“And judge of godliness by the length of the jowl. Poor people! No—that is not the elixir, the juice of crab-apples. Take her to the Mancini, that witch who turns dross into sunshine. The woman would wake the merry devil in a Quaker. She has old Rowley kissing her very slippers.”
“Hortense?”
“Who else, Nan? It is life, blood, mischief that the girl needs.”
My lady’s eyes flashed up at him mistrustfully for the moment. He caught the look and the significance thereof, and laughed.
“Oh, she is not my fortune, Nan! I am too old a moth for that candle. The woman is like a conduit of red wine let loose in the garden of White Hall. She makes all but the abstemious—drunk. And the marvel is that she is just as magical with women, is Hortense. Ask my Lord Sussex how he likes the transfiguration of his wife.”
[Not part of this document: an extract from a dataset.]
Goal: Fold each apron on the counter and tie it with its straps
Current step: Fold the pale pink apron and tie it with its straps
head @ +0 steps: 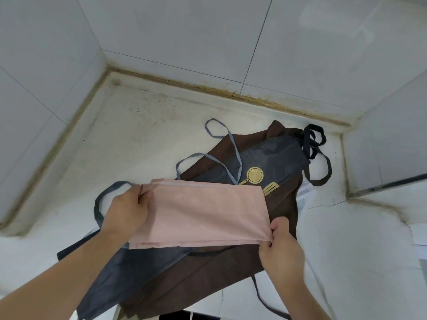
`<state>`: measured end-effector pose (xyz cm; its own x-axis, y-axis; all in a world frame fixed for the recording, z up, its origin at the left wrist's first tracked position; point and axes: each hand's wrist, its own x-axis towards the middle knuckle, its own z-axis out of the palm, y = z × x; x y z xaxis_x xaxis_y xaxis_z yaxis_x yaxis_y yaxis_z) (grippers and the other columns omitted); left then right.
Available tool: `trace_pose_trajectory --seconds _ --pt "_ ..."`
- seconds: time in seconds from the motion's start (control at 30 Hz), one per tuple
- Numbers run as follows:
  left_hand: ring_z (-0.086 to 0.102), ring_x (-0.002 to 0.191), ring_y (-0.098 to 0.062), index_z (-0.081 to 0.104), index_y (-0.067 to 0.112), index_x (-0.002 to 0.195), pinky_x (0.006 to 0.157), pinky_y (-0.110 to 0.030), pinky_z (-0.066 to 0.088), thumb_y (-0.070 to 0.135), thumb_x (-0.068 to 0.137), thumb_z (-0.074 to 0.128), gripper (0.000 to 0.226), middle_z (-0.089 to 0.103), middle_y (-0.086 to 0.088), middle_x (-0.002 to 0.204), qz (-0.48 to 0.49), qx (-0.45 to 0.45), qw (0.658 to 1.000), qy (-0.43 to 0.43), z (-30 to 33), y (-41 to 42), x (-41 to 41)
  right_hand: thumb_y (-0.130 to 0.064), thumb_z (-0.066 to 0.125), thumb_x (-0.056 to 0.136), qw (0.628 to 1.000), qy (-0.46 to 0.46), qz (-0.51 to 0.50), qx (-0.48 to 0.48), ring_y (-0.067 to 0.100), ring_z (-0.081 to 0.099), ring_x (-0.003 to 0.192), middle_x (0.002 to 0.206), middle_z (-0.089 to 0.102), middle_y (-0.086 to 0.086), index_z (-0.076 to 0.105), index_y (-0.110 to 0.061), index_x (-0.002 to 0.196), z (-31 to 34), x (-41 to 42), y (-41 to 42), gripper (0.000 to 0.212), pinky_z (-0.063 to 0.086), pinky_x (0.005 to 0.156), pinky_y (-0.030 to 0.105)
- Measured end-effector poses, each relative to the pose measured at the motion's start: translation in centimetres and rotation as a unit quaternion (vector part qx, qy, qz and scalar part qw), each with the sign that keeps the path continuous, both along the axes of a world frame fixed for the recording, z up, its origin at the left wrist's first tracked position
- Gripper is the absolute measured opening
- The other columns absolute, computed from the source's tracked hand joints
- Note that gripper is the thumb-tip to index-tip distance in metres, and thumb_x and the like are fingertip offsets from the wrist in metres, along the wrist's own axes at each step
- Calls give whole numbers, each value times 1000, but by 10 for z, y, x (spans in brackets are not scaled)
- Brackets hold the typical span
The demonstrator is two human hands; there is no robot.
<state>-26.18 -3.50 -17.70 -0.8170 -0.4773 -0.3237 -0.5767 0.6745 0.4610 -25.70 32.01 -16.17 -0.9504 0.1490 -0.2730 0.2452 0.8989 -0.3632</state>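
A pink apron (203, 211), folded into a long flat band, is held above the counter. My left hand (128, 210) grips its left end with thumb and fingers curled over the edge. My right hand (280, 247) pinches its lower right corner. Thin grey-blue straps (233, 144) trail from the pink apron's far edge across the cloth behind it. Under it lie a dark blue apron (275, 158) with a gold pan print and a brown apron (208, 271), both spread flat and overlapping.
The pale counter (143, 130) ends at tiled walls behind and on the left, with a grimy joint (208, 88) along the back. A wall block (388, 144) closes off the right. Dark straps (314, 139) bunch at the far right corner.
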Motion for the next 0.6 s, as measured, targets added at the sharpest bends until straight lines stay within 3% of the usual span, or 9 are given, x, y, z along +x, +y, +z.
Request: trace_pose_trajectory --seconds 0.07,0.13,0.2,0.3,0.37,0.43,0.5,0.6 --pt "64 69 -26 56 13 87 64 -38 49 31 107 49 28 60 -1 69 -21 -15 1000 -13 -2 -2 3 -15 71 87 999 -20 17 28 9 52 54 67 49 -11 33 -28 102 1 1 2 43 37 46 22" --pt "62 77 -32 55 7 97 68 -42 49 23 105 49 19 60 -6 80 -11 -34 999 -9 -1 3 4 -23 75 82 999 -45 21 16 10 57 67 81 52 -13 31 -31 104 4 -1 1 50 43 53 23" --pt "54 82 -37 52 -2 103 68 -48 46 5 95 56 11 56 -19 93 -2 -103 993 49 0 12 7 -28 80 70 998 -35 45 7 17 57 92 103 50 -11 38 -30 115 7 1 -2 61 52 73 30" --pt "53 98 -45 55 -6 118 79 -53 44 -7 74 56 44 54 -28 115 -63 -212 965 144 5 31 10 -32 68 65 991 -38 132 4 19 37 127 138 36 -7 37 -30 139 17 -3 -15 80 40 109 39" --pt "49 111 -40 57 3 127 92 -48 40 0 71 57 56 53 -19 131 -184 -193 950 164 10 49 8 -33 59 68 979 -68 187 -32 15 21 142 152 22 -13 29 -36 145 30 -11 -35 82 26 122 38" --pt "43 136 -33 53 16 140 109 -49 35 15 84 62 57 45 -8 150 -289 -132 939 127 1 68 10 -37 52 79 974 -40 212 -65 11 12 150 160 15 -16 30 -38 149 29 -19 -59 73 19 127 36" --pt "19 158 -26 35 29 159 124 -57 20 40 105 40 55 26 2 169 -343 -102 932 56 -17 77 19 -41 34 97 974 -4 217 -60 8 9 156 168 12 -17 27 -36 158 16 -20 -79 61 17 129 35" --pt "-7 162 -19 3 35 167 127 -58 -1 55 109 10 62 0 8 176 -357 -142 923 8 -42 59 32 -45 11 108 966 28 254 29 12 0 161 175 5 -11 12 -36 166 -24 -11 -83 58 16 130 42"
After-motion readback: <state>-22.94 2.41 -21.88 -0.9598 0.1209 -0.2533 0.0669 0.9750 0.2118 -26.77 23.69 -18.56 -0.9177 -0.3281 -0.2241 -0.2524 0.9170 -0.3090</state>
“Castlemaine’s stupid brat!”
“Little whey face all turned into dimples, roguery, and mischief. She twinkles round the Mancini like a little Mercury with feathers at her heels. I will speak with Hortense; she has some sort of sisterly good-will to me, and a kind of pride in making sulky people merry. She’ll set the girl’s blood spinning, or I’m a fool.”
Anne Purcell leaned back in her chair as though tired.
“Anything to get rid of that sour face. But it’s her mawkishness, her squeamy, ‘pray-with-me-or-I-shall-die’ look, that makes me doubtful.”
The gentleman nodded understandingly.